WORK REQUIRED:
Return the data below exactly as given, except for the images.
(DATA begins)
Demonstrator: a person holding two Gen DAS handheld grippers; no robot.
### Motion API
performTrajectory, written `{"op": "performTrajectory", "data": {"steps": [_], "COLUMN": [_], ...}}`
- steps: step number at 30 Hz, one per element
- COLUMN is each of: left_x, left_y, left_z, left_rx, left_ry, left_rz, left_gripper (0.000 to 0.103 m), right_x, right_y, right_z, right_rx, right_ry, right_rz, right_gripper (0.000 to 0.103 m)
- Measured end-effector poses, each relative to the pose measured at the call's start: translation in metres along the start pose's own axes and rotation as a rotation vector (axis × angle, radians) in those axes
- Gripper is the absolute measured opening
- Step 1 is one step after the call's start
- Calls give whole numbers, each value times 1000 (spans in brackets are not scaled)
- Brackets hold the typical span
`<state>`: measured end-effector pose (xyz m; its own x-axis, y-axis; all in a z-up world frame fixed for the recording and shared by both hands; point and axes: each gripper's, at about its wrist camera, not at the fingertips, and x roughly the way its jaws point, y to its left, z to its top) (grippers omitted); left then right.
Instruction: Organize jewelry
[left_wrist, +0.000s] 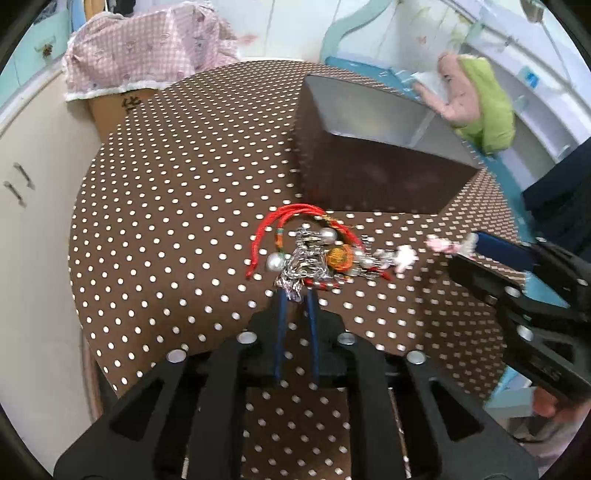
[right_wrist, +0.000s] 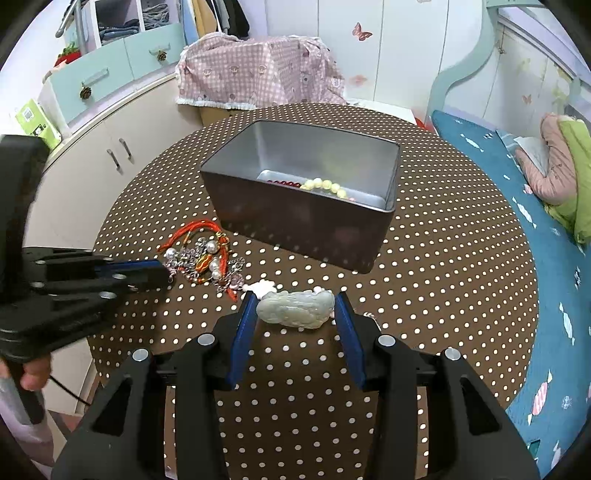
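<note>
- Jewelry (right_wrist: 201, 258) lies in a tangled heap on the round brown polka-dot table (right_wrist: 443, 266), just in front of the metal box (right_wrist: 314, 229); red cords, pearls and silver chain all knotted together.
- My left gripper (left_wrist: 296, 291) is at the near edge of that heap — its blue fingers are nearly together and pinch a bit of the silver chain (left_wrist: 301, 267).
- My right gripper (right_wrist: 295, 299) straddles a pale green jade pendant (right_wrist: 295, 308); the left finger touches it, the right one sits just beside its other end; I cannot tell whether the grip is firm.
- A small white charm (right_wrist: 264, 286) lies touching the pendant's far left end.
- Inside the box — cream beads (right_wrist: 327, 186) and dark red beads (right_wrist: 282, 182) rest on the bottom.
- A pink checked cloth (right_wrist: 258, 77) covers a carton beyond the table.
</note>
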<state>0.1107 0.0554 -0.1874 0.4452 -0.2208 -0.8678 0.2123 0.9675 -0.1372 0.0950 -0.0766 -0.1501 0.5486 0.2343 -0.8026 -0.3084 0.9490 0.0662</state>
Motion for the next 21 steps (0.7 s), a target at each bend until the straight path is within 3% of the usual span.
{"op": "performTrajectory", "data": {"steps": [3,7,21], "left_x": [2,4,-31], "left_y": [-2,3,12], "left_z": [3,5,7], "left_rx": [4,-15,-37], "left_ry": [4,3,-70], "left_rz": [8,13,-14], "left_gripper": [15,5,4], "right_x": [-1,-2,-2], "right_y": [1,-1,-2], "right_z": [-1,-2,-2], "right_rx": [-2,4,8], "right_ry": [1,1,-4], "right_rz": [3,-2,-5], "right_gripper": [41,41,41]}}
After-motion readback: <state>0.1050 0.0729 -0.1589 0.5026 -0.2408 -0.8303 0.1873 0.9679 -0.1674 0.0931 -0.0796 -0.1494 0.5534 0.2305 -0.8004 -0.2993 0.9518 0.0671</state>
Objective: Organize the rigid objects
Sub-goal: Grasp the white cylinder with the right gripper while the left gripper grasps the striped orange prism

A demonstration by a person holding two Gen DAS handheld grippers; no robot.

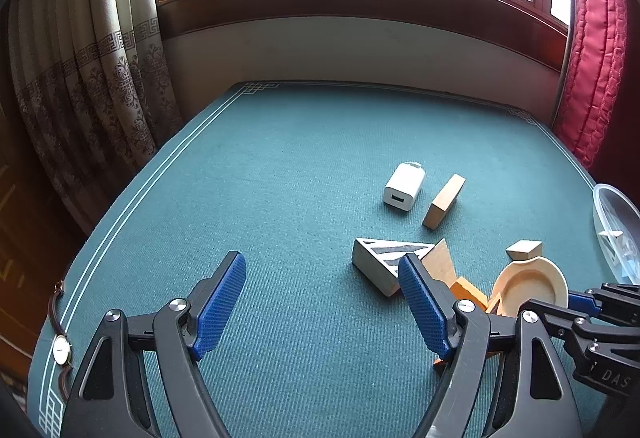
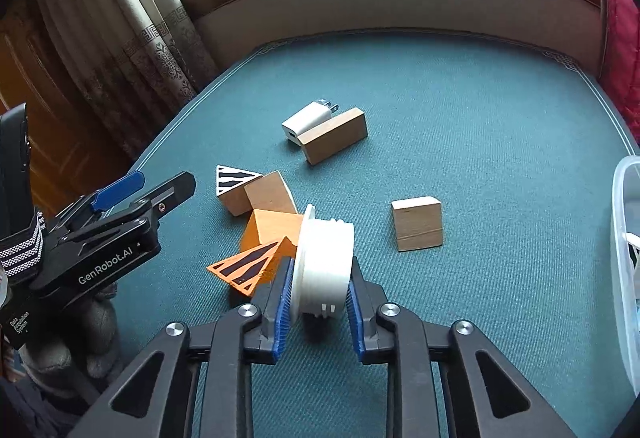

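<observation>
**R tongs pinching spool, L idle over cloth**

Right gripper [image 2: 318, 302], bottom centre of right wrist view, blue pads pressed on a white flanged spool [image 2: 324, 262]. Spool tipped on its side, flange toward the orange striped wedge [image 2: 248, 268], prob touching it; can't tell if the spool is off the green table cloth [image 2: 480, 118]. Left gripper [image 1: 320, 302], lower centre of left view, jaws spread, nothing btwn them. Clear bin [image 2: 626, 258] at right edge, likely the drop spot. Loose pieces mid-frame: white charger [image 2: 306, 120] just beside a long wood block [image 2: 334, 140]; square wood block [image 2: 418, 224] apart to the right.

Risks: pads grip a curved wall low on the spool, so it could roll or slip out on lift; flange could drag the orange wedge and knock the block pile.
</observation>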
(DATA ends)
TASK RESULT:
Demonstrator: a person holding two Gen DAS handheld grippers; no robot.
### Motion API
performTrajectory, written `{"op": "performTrajectory", "data": {"steps": [_], "COLUMN": [_], ...}}`
- steps: step number at 30 Hz, one per element
- COLUMN is each of: left_x, left_y, left_z, left_rx, left_ry, left_rz, left_gripper (0.000 to 0.103 m), right_x, right_y, right_z, right_rx, right_ry, right_rz, right_gripper (0.000 to 0.103 m)
- Measured end-effector poses, each relative to the pose measured at the call's start: translation in metres along the start pose's own axes and rotation as a rotation vector (axis × angle, radians) in those axes
- Gripper is the absolute measured opening
- Step 1 is one step after the call's start
- Calls give whole numbers, each value times 1000 (spans in brackets are not scaled)
- Brackets hold the typical span
`<state>`: measured end-effector pose (xyz m; its own x-axis, y-axis; all in a z-up world frame fixed for the recording and shared by both hands; point and axes: each gripper's, at about its wrist camera, not at the fingertips, and x roughly the way its jaws point, y to its left, z to its top) (grippers omitted); left then right.
Instruction: Organize jewelry
[left_wrist, +0.000s] 
[right_wrist, +0.000s] 
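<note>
- Jewelry (right_wrist: 201, 258) lies in a tangled heap on the round brown polka-dot table (right_wrist: 443, 266), just in front of the metal box (right_wrist: 314, 229); red cords, pearls and silver chain all knotted together.
- My left gripper (left_wrist: 296, 291) is at the near edge of that heap — its blue fingers are nearly together and pinch a bit of the silver chain (left_wrist: 301, 267).
- My right gripper (right_wrist: 295, 299) straddles a pale green jade pendant (right_wrist: 295, 308); the left finger touches it, the right one sits just beside its other end; I cannot tell whether the grip is firm.
- A small white charm (right_wrist: 264, 286) lies touching the pendant's far left end.
- Inside the box — cream beads (right_wrist: 327, 186) and dark red beads (right_wrist: 282, 182) rest on the bottom.
- A pink checked cloth (right_wrist: 258, 77) covers a carton beyond the table.
</note>
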<state>0.1107 0.0554 -0.1874 0.4452 -0.2208 -0.8678 0.2123 0.9675 -0.1372 0.0950 -0.0766 -0.1501 0.5486 0.2343 -0.8026 -0.3084 0.9490 0.0662</state>
Motion for the next 21 steps (0.7 s), a target at each bend until the straight path is within 3% of the usual span.
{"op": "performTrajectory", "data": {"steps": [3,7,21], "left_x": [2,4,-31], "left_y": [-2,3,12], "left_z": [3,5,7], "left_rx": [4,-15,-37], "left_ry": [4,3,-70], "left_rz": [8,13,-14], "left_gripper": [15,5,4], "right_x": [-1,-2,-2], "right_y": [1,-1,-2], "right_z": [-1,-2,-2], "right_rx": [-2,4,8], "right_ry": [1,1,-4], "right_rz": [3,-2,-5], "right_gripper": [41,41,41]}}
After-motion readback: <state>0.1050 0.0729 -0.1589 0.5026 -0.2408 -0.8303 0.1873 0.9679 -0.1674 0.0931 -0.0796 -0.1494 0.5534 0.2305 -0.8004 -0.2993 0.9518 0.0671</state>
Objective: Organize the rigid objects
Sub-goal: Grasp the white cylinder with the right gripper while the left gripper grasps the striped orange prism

A demonstration by a person holding two Gen DAS handheld grippers; no robot.


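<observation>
**R tongs pinching spool, L idle over cloth**

Right gripper [image 2: 318, 302], bottom centre of right wrist view, blue pads pressed on a white flanged spool [image 2: 324, 262]. Spool tipped on its side, flange toward the orange striped wedge [image 2: 248, 268], prob touching it; can't tell if the spool is off the green table cloth [image 2: 480, 118]. Left gripper [image 1: 320, 302], lower centre of left view, jaws spread, nothing btwn them. Clear bin [image 2: 626, 258] at right edge, likely the drop spot. Loose pieces mid-frame: white charger [image 2: 306, 120] just beside a long wood block [image 2: 334, 140]; square wood block [image 2: 418, 224] apart to the right.

Risks: pads grip a curved wall low on the spool, so it could roll or slip out on lift; flange could drag the orange wedge and knock the block pile.
</observation>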

The exercise output is complete.